WHAT IS BEING ASKED: The expected output is the complete listing, copied exactly.

++++ SUPPLIED INFORMATION ++++

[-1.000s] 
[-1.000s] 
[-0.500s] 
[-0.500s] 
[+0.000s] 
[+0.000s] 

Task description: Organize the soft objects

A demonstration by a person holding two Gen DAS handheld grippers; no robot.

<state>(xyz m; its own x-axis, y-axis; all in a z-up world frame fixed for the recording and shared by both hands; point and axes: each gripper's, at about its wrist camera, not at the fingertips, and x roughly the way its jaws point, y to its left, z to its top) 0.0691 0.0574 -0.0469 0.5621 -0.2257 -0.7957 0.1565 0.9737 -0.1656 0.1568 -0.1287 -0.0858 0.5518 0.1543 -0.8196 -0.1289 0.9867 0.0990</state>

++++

OUTPUT:
[-1.000s] 
[-1.000s] 
[-0.500s] 
[-0.500s] 
[+0.000s] 
[+0.000s] 

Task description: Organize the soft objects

A demonstration by a person holding two Gen DAS handheld grippers; no robot.

<state>(xyz m; its own x-axis, y-axis; all in a z-up world frame fixed for the recording and shared by both hands; point and axes: each gripper's, at about its wrist camera, not at the fingertips, and x roughly the way its jaws point, y to its left, z to its top) 0.0691 0.0574 -0.0469 0.5621 -0.2257 -0.7957 0.1565 0.9737 -0.1656 0.1568 -0.1287 -0.0858 0.5518 0.1543 -0.8196 -0.1289 0.9867 0.0990</state>

This output is now finished.